Although the data below holds other lines too, output only those from the line with "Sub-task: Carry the" up to and including the line with "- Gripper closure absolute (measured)", exactly as they appear.

^^^^^^^^

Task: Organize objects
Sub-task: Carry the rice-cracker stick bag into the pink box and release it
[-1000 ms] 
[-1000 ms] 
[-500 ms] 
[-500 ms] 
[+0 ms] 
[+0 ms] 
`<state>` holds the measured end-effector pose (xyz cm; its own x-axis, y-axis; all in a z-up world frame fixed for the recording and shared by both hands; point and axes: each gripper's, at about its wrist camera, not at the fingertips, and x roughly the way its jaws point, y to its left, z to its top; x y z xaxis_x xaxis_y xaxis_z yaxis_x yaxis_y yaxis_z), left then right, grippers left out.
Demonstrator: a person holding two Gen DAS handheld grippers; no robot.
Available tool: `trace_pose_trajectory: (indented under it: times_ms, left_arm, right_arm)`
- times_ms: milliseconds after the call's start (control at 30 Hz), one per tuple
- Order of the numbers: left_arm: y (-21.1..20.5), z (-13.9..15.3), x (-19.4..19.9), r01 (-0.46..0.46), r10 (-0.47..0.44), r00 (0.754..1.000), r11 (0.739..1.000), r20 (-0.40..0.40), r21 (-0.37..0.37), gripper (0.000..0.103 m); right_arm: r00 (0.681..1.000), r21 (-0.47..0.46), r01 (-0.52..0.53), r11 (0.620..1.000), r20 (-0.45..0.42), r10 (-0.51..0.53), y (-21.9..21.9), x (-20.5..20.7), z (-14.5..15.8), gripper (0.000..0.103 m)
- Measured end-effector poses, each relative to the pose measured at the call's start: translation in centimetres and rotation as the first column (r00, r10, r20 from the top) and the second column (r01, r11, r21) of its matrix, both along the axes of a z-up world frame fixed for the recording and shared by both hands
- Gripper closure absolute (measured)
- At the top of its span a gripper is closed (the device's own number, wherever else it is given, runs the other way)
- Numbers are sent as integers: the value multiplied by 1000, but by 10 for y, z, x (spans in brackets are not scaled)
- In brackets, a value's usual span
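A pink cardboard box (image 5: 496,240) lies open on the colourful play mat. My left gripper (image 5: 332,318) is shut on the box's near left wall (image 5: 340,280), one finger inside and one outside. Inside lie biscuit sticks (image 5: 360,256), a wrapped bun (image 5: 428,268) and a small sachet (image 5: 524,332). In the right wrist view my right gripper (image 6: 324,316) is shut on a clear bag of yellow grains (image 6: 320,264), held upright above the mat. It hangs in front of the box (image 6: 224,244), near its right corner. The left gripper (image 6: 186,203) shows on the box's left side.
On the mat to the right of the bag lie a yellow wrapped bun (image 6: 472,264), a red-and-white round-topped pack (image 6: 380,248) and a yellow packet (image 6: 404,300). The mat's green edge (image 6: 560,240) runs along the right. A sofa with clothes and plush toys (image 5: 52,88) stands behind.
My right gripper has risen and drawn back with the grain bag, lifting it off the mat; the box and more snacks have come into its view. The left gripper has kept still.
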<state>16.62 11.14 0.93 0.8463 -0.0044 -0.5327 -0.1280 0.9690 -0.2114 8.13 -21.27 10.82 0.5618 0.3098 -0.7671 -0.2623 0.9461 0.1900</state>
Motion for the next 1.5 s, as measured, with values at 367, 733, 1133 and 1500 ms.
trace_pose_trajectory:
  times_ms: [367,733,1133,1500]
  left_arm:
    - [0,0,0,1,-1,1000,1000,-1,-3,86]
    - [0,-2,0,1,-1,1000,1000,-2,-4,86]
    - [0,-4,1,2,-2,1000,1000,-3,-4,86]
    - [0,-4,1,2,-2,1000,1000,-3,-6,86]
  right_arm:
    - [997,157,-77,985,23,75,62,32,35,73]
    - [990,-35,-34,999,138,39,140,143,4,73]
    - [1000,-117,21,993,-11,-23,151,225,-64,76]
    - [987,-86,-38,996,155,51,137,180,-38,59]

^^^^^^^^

ANSWER TO THIS PROBLEM =
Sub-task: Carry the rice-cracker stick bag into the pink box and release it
[-1000 ms] 
[-1000 ms] 
[-500 ms] 
[-500 ms] 
[+0 ms] 
[+0 ms] 
`<state>` holds the measured end-effector pose (xyz cm; its own x-axis, y-axis; all in a z-up world frame fixed for the recording and shared by both hands; point and axes: each gripper's, at about its wrist camera, not at the fingertips, and x roughly the way its jaws point, y to its left, z to its top; x y z xaxis_x xaxis_y xaxis_z yaxis_x yaxis_y yaxis_z), left then right, grippers left out.
Demonstrator: a person holding two Gen DAS handheld grippers; no robot.
Available tool: `trace_pose_trajectory: (indented under it: times_ms, left_arm, right_arm)`
- times_ms: milliseconds after the call's start (control at 30 Hz), one per tuple
- Order of the numbers: left_arm: y (-21.1..20.5), z (-13.9..15.3), x (-19.4..19.9), r01 (-0.46..0.46), r10 (-0.47..0.44), r00 (0.754..1.000), r11 (0.739..1.000), r20 (-0.40..0.40), r21 (-0.37..0.37), gripper (0.000..0.103 m); right_arm: r00 (0.681..1.000), r21 (-0.47..0.46), r01 (-0.52..0.53), r11 (0.620..1.000), r20 (-0.45..0.42), r10 (-0.51..0.53), y (-21.9..21.9), x (-20.5..20.7), z (-14.5..15.8), gripper (0.000..0.103 m)
- Measured end-effector poses, each relative to the pose measured at the call's start: translation in centimetres and rotation as the first column (r00, r10, r20 from the top) and the second column (r01, r11, r21) of its matrix, both along the axes of a z-up world frame fixed for the recording and shared by both hands
- Gripper closure absolute (measured)

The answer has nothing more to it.